2. The appellant advances four grounds, submitting that the judge erred in (1) failing to adjourn the hearing; (2) failing to make a finding on nationality; (3) inverting the burden of proof in assessing credibility; and (4) failing to make a finding on whether the appellant left Iran illegally.
3. I express my gratitude to both Mr Schwenk and Mr Bates for their very full and careful submissions. Before I address the grounds, I would observe that the judge's decision has much to commend it. The judge was clearly concerned to ensure the hearing before him was effective and his decision is very thorough.
4. I will deal briefly with grounds (2)-(4) since there was broad acceptance on both sides that these lacked cogency.
5. In relation to ground (2), I see no merit in the contention that the respondent erred in failing to make a finding on nationality. There is in general no obligation on a judge in an asylum appeal to make a positive finding on nationality. Further, the contention is academic in this case because, despite considering the appellant's nationality "doubtful", the judge went on to assess the issue of whether he faced a real risk of persecution by reference to Iran, i.e. the country of which the appellant claimed he was a national.
6. Ground 3 seeks to argue that the judge wrongly inverted the burden of proof by requiring the appellant to disprove the case against him and in that context reference is made to the judge's remarks in paras 211 and 214 to the "negative pull" of certain features of his evidence. Not only did the judge correctly state early on in his determination that the burden of proof rested on the appellant, it is also clear from the judge's assessment of credibility that all he meant to convey was that balanced against a number of positive features or factors, these were negative ones.
7. As regards ground (4), it was not pursued before me by Mr Schwenk and it was for the appellant to establish that he left illegally and on the judge's findings he had not done so.
8. I come then to ground (1).
9. The essence of Mr Schwenk's submissions on this ground was that the judge's decision was procedurally unfair, first because of his failure to accede to the appellant's application for an adjournment and second, because having decided to press on, the judge relied crucially on inadequacies in the documentary evidence - evidence that had not been properly translated.
10. There is an initial dispute between the parties as to whether the appellant's application to adjourn was made simply on the basis that he needed more time to get certain documents translated or also on the basis that he needed more time to obtain legal representation. Neither the judge's decision nor the Record of Proceedings make this clear. However, in my view, the judge was clearly aware that the appellant had made an application for an adjournment and should also have been aware that the appellant's difficulties in obtaining translations of certain documents were interconnected with the fact that he was presently unrepresented. Paragraph 17 noted that the appellant up to two or so weeks ago been represented and that the appellant had made unsuccessful efforts in the interim period to obtain another representative. Mr Bates submitted that the judge's refusal of the appellant's request to adjourn so that he could get documents translated was justified because the appellant himself had said he had sought to obtain translations but had been quoted a price he could not afford (paras 12 and 16). However, the judge cannot have been unaware that if the appellant had been able to obtain representation he may have had the resources to obtain translations.

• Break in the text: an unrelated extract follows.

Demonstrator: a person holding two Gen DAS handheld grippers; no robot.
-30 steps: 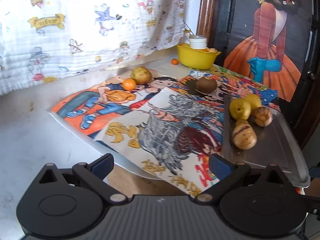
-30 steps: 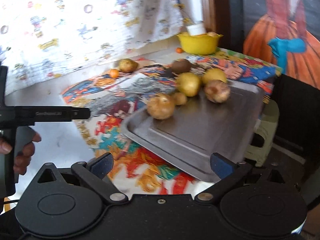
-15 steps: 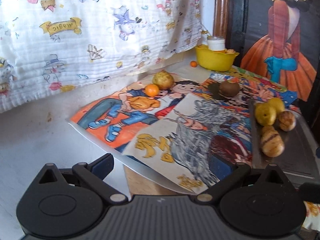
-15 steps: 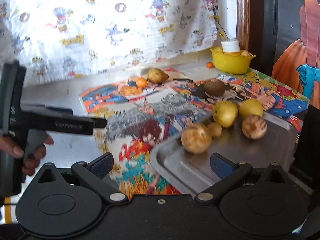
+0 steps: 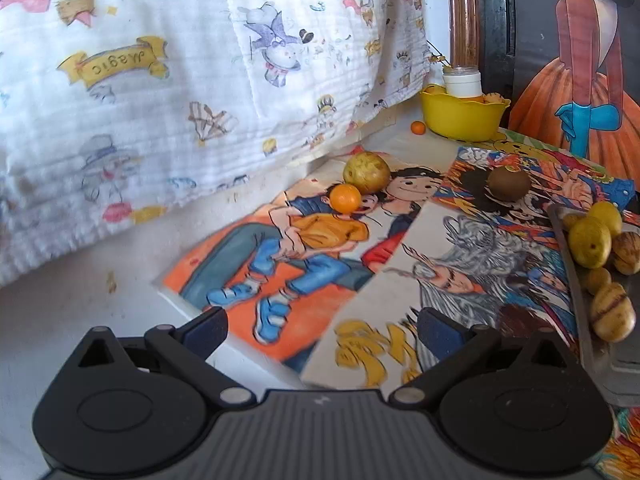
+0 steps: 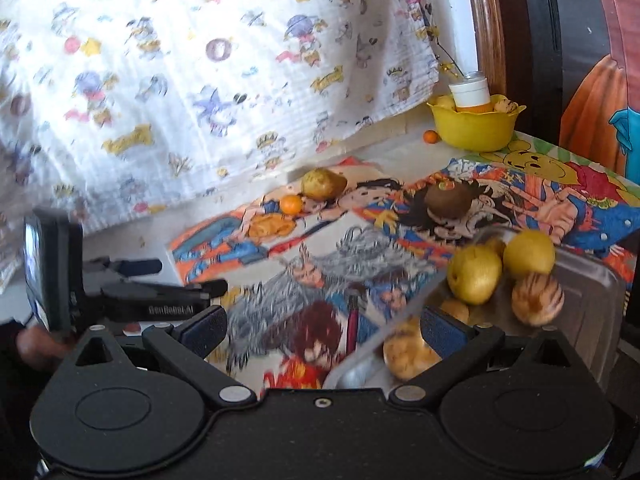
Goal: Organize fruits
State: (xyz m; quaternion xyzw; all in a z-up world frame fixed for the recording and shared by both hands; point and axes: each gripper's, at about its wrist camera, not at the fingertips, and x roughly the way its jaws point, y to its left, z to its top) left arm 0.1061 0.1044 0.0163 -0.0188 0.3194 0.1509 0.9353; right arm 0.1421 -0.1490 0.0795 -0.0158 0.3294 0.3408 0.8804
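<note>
Nearest, both tools: left gripper [image 5: 322, 330] w/ fingers spread wide, nothing between them, hanging over the cartoon posters [image 5: 304, 256]; right gripper [image 6: 324, 330] likewise spread and empty, its right finger overlapping the near corner of the metal tray [image 6: 592, 304], which is the landmark here; prob. both kept wide because a grab comes next, not a carry.

On the tray: a cluster of fruit, two yellow-green ones [image 6: 474, 274] plus striped brownish ones [image 6: 536, 298], bunched at the end nearer the wall; looks like the collecting spot, so sorting seems partly done.

Beyond the tray, on the posters: brown fruit [image 5: 509, 183] just past its far-left corner; further left of the tray, a small orange [image 5: 345, 198] touching a larger yellowish fruit [image 5: 366, 172], close to the hanging printed cloth [image 5: 200, 80]; these three are loose and prob. left to gather.

Farthest: yellow bowl [image 5: 462, 118] beyond the tray by the wall, holding a white jar and some fruit; tiny orange [image 5: 417, 127] just beside the bowl.

The left tool points toward the orange pair; likely its next target.
</note>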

11. The question remains whether the refusal of an adjournment was fair in the circumstances of the appellant's case. In submitting that it was fair, Mr Bates points to the fact that at paras 14 and 15 the judge noted that there had been a CMR in November 2016 and that the appellant had not given a satisfactory explanation for why the documents said to need translation had not been obtained earlier than October 2016. He pointed out that the appellant had indicated in his asylum interview (Qs 171-172) that he would try and get all documents relating to his ID card from his uncle as soon as possible. The difficulty I have with Mr Bates' argument is that it presupposes that the judge afforded the appellant a proper opportunity to explain when he had received the various documents he had produced in time for the hearing. It would appear the judge assumed that none had been sent until October 2016 without hearing from the appellant as to whether that was the case. Whilst I lack full particulars it strikes me as most unlikely that if no documents had been obtained by the date of the CMR hearing the appellant's solicitors would not have flagged that at the CMR. Indeed, if the appellant had taken no steps to obtain any further documents since his asylum interview that would be a very serious matter weighing heavily against him. There is nothing on the face of the decision or the Record of Proceedings to indicate the appellant was afforded an opportunity to give an answer dealing with when he received the various items of documentation.

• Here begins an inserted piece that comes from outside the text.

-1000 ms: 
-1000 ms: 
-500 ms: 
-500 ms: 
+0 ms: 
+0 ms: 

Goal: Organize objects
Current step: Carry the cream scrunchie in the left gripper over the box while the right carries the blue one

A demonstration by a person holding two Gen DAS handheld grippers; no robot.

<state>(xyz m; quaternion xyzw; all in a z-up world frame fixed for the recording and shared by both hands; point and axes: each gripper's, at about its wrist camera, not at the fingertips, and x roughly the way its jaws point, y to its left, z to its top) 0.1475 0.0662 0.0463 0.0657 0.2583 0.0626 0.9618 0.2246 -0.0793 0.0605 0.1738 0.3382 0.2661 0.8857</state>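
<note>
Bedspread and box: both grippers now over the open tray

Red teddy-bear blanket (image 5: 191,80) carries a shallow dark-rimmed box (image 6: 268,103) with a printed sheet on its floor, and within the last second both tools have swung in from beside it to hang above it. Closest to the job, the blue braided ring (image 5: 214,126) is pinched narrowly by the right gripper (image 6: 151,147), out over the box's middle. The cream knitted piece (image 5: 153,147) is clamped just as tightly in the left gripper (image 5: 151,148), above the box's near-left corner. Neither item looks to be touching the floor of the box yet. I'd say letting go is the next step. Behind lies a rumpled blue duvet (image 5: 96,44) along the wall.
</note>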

12. The issue of the refusal to adjourn cannot, however, be looked at in isolation from the judge's subsequent treatment of the appellant's case. It is here that I locate the main difficulties in the way of the respondent's defence of the judge's decision.

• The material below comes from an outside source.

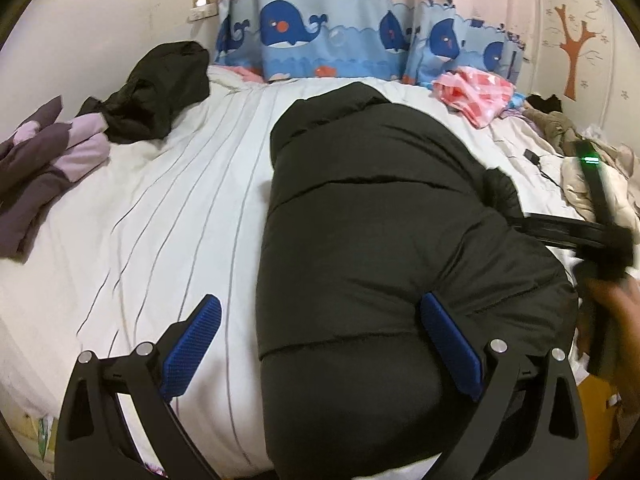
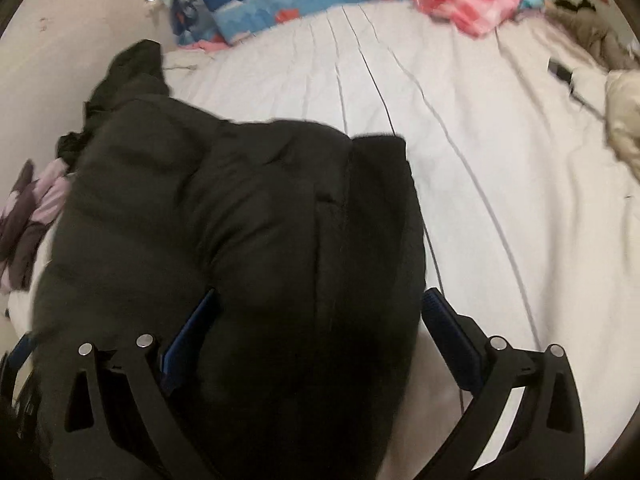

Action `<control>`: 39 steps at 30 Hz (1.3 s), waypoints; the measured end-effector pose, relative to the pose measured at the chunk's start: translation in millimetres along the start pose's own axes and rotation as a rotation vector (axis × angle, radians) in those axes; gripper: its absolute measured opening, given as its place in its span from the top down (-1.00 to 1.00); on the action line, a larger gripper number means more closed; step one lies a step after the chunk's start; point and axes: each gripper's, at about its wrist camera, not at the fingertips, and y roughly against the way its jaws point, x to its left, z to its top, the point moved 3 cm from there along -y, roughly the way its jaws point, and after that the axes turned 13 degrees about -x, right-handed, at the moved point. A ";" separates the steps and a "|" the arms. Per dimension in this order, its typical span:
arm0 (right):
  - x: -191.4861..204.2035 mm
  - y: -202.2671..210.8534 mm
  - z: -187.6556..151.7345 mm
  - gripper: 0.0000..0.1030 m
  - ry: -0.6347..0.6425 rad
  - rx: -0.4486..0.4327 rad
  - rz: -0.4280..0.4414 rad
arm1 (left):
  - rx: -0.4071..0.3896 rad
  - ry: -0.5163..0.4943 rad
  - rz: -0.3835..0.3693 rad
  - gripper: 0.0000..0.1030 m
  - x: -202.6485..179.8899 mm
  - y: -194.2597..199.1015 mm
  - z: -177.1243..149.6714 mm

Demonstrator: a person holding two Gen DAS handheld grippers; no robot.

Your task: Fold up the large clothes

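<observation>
A black puffer jacket (image 1: 384, 240) lies folded into a long thick bundle on the striped white bedsheet (image 1: 168, 208). My left gripper (image 1: 324, 344) is open at the bundle's near end, one blue pad over the sheet and the other over the jacket. In the blurred right wrist view the jacket (image 2: 240, 220) fills the left and middle. My right gripper (image 2: 320, 332) stands open astride the jacket's right edge, with its right finger over bare sheet (image 2: 500, 200). A hand (image 1: 616, 304) holds the right gripper's black body, whose green light (image 1: 591, 159) shows at the far right.
A second black garment (image 1: 156, 88) and a purple one (image 1: 48, 160) lie at the left of the bed. A pink checked cloth (image 1: 476, 92), beige clothes (image 1: 592, 184) and a small black cable (image 1: 534, 157) are at the right. A whale-print curtain (image 1: 320, 36) hangs behind.
</observation>
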 end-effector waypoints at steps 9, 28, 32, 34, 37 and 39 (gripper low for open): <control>48.6 120.8 -47.4 -0.88 0.156 -0.076 0.076 | -0.052 -0.037 0.061 -0.86 -11.8 41.7 -0.4; 101.7 158.6 -120.2 -0.88 0.272 -0.085 0.004 | -0.034 -0.056 0.173 -0.86 -32.8 108.8 -7.4; 107.0 159.8 -118.3 -0.88 0.280 -0.089 -0.002 | -0.008 -0.077 0.184 -0.86 -36.3 111.9 -11.4; 109.7 157.0 -116.9 -0.88 0.282 -0.069 -0.012 | 0.002 -0.072 0.178 -0.86 -36.1 112.4 -13.0; 112.4 157.9 -117.0 -0.88 0.277 -0.073 0.020 | 0.015 -0.070 0.185 -0.86 -33.3 111.0 -15.0; 114.6 158.7 -117.0 -0.88 0.286 -0.079 0.015 | 0.024 -0.061 0.191 -0.86 -29.6 109.3 -16.1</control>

13. There are three particular aspects of the judge's subsequent treatment of the appellant's case that are troubling. The first is that the judge decided to admit the untranslated documents into evidence and to rely on the translation of them by the interpreter. The judge explained this decision in the following terms:
"19. I suggested that a court appointed interpreter - other than the one assisting at the hearing before me, should orally translate the documents, in order that I should have a road idea as to what they said. In this way, I hoped to avoid delay without compromising the proper consideration of the issues.
20. This expedient being agreed upon (with some reservations on the part of the Home Office Presenting Officer) I refused the adjournment request and proceeded to hear the appeal."
14. Leaving aside whether the appellant could properly be taken to have positively agreed to this course (for he would have known that the only alternative proposed by the judge was to take no account of the untranslated documents at all), the Home Office Presenting Officer had expressed reservations and one would have expected the judge to consider those with some care. I do not know in what terms the Home Office Presenting Officer expressed his reservations but it is well-established that the only expertise of interpretors is to interpret; they are not there as experts in the art of translation (indeed an illiterate interpreter may be capable of being a perfectly able interpretor).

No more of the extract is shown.